WORK TO COMPLETE
Every line in the entries that holds "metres" should be identified and copied.

BEGIN

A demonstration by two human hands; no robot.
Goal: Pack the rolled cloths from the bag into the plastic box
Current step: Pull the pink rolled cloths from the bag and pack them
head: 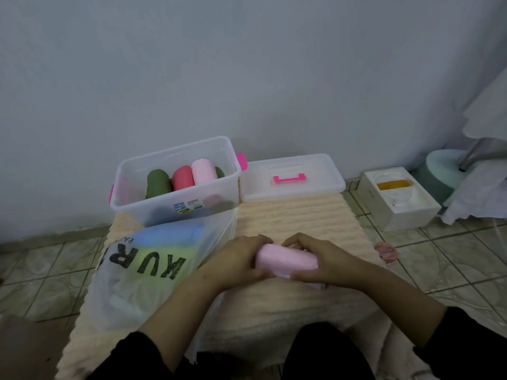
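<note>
A pale pink rolled cloth (288, 260) lies on the cream ribbed mat (296, 215) in front of me. My left hand (241, 259) grips its left end and my right hand (315, 259) grips its right end, fingers curled over it. The clear plastic box (137, 198) with pink latches stands open at the back left. It holds green, red and pink rolled cloths (181, 176). A translucent white bag (142, 272) with black lettering lies to the left, with blue and yellow-green cloths showing through it.
The box's clear lid (315, 185) with a pink handle lies to the right of the box, by the wall. A white carton (397, 198) and a pale round base (441, 165) stand at the right on the tiled floor. A small pink object (386, 252) lies beside the mat.
</note>
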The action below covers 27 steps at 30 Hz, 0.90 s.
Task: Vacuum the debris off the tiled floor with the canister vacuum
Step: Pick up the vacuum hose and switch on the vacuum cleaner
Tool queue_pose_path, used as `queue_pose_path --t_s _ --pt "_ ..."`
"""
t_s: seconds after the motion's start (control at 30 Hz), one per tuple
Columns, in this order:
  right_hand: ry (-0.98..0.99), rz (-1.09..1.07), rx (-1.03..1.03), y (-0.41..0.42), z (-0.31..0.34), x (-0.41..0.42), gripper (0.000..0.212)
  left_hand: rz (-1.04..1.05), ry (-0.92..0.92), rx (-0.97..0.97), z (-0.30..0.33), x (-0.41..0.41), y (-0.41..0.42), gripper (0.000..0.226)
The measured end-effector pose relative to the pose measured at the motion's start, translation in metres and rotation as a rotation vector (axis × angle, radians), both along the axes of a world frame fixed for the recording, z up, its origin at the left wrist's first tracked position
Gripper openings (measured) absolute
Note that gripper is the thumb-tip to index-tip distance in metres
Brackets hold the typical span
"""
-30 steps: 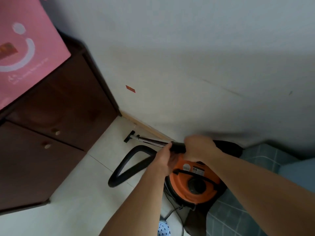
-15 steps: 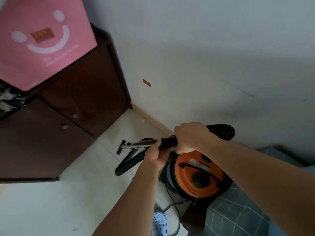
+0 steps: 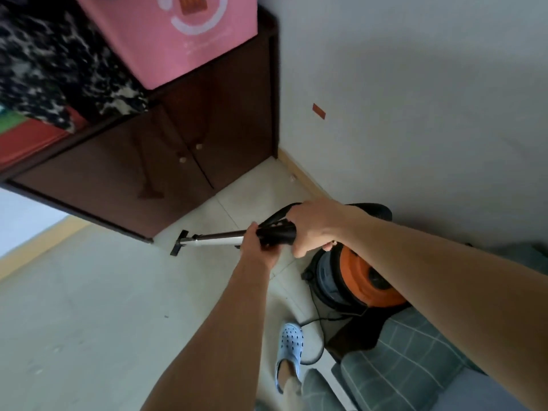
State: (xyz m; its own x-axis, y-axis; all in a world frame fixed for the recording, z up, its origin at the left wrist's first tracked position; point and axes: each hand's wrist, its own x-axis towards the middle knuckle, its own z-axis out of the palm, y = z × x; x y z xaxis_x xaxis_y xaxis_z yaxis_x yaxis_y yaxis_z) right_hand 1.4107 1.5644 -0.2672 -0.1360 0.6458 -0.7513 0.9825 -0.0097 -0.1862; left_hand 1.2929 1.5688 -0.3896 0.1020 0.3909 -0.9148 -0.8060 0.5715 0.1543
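Note:
The orange-and-dark canister vacuum [image 3: 354,275] stands on the pale tiled floor [image 3: 89,321] by the wall, partly behind my right arm. Its metal wand [image 3: 218,237] reaches left to a black floor nozzle [image 3: 178,242] near the cabinet's corner. My left hand [image 3: 257,244] grips the wand where it meets the black handle. My right hand [image 3: 314,225] is closed around the black handle [image 3: 277,234] further back. A few small dark specks [image 3: 166,316] lie on the tiles.
A dark wooden cabinet [image 3: 166,161] stands at the left, with a pink box [image 3: 184,34] on top. The white wall [image 3: 415,99] and wooden baseboard [image 3: 299,173] run behind. A black cord [image 3: 318,336] trails by my blue slipper [image 3: 289,351]. Green checked fabric [image 3: 409,351] lies at the lower right.
The view has swung left and down. The wand and nozzle have swept left from the wall toward the cabinet's corner. Both hands keep their hold.

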Motion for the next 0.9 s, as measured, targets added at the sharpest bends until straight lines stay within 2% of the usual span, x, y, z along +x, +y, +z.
queue_pose_path --t_s 0.13,0.27,0.4,0.5,0.57,0.7,0.9 --pt "0.099 0.028 -0.067 -0.022 0.002 -0.041 0.034 0.086 0.053 -0.067 -0.010 -0.044 -0.020 0.029" --pt "0.110 0.222 0.089 -0.051 -0.007 -0.080 0.027 0.105 0.188 -0.104 -0.008 -0.085 -0.050 0.039" --pt "0.157 0.322 0.208 -0.074 -0.028 -0.109 0.051 0.157 0.343 -0.168 -0.016 -0.124 -0.080 0.033" --pt "0.204 0.295 0.281 -0.083 -0.041 -0.120 0.060 0.188 0.438 -0.246 -0.025 -0.149 -0.097 0.028" --pt "0.258 0.240 0.309 -0.088 -0.051 -0.123 0.058 0.246 0.479 -0.301 -0.026 -0.161 -0.104 0.031" --pt "0.331 0.138 0.371 -0.105 -0.073 -0.116 0.045 0.376 0.511 -0.352 -0.035 -0.173 -0.119 0.050" --pt "0.340 0.023 0.443 -0.123 -0.097 -0.084 0.041 0.410 0.525 -0.380 -0.038 -0.153 -0.133 0.050"
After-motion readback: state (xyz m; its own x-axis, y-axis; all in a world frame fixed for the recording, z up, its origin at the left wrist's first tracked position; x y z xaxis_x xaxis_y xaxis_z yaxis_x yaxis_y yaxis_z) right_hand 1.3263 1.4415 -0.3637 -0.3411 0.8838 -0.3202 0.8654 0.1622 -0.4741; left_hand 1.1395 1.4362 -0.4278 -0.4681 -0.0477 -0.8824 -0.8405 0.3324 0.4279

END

RESPONSE TO THIS TASK
The measured end-effector pose relative to the pose measured at the motion's start, translation in metres and rotation as a rotation vector (axis × angle, radians), both along the axes of a world frame fixed for the recording, z up, its origin at the left wrist's first tracked position
Note that gripper is the thumb-tip to index-tip distance in metres

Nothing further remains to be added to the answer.